New York Newsday By Sheryl McCarthy

 

When Richard Curtis was living on 119th Street at Fifth Avenue in 1987, life in the East Harlem neighborhood could be described in just a few words.

“It was Crack Central,” he says.

The cheap new form of cocaine that had invaded the neighborhood gave users a powerful rush and created hundreds of instant addicts. “On the side streets, every other basement apartment was a crack spot,” Curtis recalls. “Everybody was smoking it. The thing that was significant about that period was that smoking crack and selling crack was out in public. Everybody saw it and nobody made an attempt to disguise what they were doing.”

The abandoned buildings and vacant lots in the neighborhood supported what came to be known as the crack epidemic, providing havens where crackheads smoked the drug. They would do almost anything to get it: mug and burglarize, steal from their own family members, rip off cars in broad daylight, sell their bodies, even risk going to jail and losing custody of their children. And because crack was so cheap – as little as $3 per vial – it quickly became a young people’s drug, ruining the lives of many who were in their late teens and 20s.

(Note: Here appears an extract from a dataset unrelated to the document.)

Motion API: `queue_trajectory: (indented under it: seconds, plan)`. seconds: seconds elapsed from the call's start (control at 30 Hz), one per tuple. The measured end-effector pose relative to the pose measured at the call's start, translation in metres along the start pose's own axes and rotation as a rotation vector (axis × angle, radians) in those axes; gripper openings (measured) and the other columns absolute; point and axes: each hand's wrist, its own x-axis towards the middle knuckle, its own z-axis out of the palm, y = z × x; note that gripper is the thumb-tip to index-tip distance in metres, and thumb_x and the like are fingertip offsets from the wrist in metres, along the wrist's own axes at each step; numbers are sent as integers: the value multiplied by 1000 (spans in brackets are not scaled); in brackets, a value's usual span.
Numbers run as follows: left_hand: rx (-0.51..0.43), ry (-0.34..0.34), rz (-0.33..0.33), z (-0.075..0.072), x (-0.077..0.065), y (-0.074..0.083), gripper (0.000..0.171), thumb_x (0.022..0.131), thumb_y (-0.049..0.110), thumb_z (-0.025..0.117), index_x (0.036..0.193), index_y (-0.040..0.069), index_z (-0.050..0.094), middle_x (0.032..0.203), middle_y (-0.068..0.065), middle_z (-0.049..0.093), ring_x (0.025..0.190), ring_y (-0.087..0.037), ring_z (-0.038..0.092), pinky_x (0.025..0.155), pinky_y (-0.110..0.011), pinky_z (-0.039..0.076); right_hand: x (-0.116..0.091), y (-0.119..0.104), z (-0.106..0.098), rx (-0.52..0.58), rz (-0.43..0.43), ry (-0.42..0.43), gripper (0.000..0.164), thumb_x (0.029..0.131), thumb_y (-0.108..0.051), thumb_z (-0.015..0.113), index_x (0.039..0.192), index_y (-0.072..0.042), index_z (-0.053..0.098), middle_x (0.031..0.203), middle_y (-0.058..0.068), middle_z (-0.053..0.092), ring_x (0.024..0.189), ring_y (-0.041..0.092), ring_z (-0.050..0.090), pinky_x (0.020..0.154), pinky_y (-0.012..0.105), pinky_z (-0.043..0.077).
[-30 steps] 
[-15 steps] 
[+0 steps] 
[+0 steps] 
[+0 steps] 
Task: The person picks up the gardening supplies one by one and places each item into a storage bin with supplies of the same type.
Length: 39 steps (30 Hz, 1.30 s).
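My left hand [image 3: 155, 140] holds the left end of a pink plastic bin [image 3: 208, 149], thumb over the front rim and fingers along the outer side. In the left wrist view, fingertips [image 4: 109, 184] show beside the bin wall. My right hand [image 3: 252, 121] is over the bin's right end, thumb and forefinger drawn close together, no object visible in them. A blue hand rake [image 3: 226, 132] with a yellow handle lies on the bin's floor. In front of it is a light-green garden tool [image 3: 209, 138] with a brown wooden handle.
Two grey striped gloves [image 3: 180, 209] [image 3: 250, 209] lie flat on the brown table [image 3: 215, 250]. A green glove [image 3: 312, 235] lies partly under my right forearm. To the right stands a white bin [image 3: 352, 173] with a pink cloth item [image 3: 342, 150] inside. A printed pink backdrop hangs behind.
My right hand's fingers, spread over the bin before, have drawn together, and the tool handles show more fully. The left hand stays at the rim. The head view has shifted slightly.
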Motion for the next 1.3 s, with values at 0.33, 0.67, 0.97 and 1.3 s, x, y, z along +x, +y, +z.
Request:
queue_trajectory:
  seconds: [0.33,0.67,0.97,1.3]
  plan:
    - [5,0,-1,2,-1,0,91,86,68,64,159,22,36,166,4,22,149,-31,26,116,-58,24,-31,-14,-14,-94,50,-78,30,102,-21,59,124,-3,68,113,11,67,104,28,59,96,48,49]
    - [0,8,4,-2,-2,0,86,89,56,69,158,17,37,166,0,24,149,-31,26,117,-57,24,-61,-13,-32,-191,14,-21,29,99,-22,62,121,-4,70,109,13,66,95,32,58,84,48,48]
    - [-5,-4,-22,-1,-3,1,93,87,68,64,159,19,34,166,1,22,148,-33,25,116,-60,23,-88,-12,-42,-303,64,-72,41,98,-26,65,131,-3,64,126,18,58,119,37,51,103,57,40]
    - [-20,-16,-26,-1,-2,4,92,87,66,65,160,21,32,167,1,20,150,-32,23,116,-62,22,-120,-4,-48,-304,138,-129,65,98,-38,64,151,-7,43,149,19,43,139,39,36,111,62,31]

Keith Haring’s mural captured the craziness of those years, but ironically, his “Crack Is Wack” message also described the cultural shift that ultimately brought the epidemic to an end. A concerted crackdown on the drug trade by the police department also helped, as did efforts by the Dinkins administration to seal abandoned buildings and fence off vacant lots.

But more than anything else, it was young people’s revulsion over what crack was doing to their older siblings and parents, the total lack of control that crack addiction embodied, that eventually made the drug taboo among the younger set.

By the late ’80s, crack use started to trail off, and, according to the state’s Office of Alcoholism and Substance Abuse Services, the percentage of drug abusers admitted for treatment in New York City who were using crack fell from 17 percent in 1992 to 9 percent in 2005.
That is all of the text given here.